Would you restate word for word the lines of the listing, beginning at the first and ending with the line that holds "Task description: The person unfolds"?
==== Records supplied ====
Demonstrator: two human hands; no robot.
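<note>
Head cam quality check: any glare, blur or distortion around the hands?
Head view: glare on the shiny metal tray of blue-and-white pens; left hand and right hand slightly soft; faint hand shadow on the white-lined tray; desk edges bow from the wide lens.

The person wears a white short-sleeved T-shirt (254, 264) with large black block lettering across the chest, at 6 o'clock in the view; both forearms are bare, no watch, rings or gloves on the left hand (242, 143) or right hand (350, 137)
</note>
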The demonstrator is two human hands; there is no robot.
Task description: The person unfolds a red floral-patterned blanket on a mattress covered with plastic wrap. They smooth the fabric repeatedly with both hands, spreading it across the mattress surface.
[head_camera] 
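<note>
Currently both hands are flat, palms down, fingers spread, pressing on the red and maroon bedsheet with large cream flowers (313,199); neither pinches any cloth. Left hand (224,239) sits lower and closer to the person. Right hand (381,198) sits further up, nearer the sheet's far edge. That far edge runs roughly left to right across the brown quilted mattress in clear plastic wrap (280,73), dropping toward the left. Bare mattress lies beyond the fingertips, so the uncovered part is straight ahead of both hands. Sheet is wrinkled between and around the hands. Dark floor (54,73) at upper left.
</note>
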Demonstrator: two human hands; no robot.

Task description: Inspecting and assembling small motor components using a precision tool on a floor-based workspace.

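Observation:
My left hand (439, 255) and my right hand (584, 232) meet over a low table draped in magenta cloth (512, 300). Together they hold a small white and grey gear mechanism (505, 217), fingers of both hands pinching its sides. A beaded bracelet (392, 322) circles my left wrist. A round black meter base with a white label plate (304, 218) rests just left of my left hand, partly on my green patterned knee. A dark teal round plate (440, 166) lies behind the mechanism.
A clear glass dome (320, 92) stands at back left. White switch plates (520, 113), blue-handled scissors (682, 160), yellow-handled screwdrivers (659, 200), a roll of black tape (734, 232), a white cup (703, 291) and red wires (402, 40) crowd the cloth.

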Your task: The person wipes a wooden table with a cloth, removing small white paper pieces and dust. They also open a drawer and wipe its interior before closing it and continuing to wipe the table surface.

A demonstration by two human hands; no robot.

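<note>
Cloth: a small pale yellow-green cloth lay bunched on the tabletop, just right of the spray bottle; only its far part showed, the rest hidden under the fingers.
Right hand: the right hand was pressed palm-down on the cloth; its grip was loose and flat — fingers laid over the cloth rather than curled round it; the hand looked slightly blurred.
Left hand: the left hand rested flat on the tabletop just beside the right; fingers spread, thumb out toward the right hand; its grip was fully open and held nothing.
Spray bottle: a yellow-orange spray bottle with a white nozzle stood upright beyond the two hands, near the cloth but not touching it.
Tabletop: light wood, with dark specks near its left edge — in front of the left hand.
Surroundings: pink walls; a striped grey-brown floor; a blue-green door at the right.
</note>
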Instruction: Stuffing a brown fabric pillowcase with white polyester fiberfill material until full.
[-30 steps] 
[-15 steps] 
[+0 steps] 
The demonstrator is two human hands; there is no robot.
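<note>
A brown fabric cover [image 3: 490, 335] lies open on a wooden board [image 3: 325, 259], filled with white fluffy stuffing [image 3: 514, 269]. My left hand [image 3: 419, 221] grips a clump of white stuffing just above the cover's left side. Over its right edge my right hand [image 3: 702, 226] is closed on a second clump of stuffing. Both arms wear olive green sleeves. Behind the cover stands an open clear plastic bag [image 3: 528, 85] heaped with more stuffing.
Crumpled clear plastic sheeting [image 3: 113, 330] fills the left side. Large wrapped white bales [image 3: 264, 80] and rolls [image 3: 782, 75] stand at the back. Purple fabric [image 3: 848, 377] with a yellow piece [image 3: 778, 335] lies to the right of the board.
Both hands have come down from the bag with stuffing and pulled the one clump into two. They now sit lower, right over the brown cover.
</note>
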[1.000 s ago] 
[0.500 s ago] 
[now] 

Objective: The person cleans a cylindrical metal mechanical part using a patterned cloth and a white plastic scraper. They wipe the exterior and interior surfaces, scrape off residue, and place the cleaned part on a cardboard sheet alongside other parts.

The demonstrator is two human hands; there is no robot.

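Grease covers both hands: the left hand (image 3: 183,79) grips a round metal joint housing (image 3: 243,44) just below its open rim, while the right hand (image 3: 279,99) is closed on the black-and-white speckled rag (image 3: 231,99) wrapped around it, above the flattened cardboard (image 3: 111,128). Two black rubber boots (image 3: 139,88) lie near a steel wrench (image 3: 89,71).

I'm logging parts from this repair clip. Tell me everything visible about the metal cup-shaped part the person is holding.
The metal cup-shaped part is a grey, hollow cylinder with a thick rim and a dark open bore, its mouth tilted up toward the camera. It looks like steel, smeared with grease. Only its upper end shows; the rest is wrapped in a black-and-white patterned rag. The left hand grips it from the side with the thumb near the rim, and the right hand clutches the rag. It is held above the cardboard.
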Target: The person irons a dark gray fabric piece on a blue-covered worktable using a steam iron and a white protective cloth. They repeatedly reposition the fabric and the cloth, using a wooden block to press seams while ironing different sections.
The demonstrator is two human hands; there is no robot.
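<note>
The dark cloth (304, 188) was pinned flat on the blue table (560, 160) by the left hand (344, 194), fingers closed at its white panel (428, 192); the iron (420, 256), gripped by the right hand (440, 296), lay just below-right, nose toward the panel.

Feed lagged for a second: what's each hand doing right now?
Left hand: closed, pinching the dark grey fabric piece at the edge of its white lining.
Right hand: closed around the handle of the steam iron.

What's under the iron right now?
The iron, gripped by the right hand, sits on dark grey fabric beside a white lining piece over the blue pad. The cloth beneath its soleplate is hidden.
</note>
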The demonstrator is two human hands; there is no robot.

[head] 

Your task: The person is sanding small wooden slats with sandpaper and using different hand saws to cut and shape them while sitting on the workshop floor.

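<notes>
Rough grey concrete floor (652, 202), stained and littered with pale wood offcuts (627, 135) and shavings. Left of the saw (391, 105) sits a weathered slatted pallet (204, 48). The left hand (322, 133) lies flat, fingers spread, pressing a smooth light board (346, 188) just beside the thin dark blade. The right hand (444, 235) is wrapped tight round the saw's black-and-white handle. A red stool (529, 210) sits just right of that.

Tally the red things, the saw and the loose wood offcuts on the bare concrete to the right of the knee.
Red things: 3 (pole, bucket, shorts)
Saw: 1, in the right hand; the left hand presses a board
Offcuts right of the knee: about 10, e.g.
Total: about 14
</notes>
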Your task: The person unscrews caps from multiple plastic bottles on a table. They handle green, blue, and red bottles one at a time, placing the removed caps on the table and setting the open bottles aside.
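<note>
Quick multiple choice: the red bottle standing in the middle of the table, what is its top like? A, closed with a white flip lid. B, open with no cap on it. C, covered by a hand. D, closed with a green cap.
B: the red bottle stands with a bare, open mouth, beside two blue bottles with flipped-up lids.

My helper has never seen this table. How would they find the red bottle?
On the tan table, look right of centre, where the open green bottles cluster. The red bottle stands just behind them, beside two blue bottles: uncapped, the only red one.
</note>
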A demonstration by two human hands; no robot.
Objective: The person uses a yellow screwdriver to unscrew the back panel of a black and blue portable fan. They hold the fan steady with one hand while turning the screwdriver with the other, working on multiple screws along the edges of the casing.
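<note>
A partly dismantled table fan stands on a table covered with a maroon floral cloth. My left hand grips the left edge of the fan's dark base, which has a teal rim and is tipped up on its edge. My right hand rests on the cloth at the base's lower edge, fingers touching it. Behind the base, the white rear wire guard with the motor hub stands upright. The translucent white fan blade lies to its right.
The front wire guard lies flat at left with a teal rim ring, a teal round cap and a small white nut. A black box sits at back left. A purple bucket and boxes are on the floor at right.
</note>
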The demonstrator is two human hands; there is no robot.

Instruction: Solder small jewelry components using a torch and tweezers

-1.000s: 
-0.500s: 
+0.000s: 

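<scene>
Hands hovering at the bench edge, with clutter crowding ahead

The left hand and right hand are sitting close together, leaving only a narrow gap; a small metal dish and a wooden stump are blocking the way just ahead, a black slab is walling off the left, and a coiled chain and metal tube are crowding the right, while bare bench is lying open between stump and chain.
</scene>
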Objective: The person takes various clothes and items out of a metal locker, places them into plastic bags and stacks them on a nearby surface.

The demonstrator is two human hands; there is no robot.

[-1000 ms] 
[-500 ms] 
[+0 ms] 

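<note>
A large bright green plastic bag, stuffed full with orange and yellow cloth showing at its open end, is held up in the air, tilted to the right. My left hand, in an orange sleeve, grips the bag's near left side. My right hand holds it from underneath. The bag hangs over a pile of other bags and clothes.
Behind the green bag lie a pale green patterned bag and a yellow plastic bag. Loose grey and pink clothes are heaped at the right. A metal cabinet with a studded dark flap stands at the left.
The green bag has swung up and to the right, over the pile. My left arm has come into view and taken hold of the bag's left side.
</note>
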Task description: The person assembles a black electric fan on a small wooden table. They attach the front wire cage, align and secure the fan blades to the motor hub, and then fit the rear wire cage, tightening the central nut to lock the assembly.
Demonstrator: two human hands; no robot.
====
**Response for this exercise**
Demonstrator: two human hands; no robot.
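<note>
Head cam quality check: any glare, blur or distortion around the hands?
Head view: glare on the shiny metal tray of blue-and-white pens; left hand and right hand slightly soft; faint hand shadow on the white-lined tray; desk edges bow from the wide lens.

The person wears a white short-sleeved T-shirt (254, 264) with large black block lettering across the chest, at 6 o'clock in the view; both forearms are bare, no watch, rings or gloves on the left hand (242, 143) or right hand (350, 137)
</note>
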The demonstrator is two human hands; there is no robot.
Task description: The person unfolds a red floral-patterned blanket on a mattress covered with plastic wrap. They smooth the fabric repeatedly with both hands, spreading it across the mattress surface.

There is nothing more to the answer.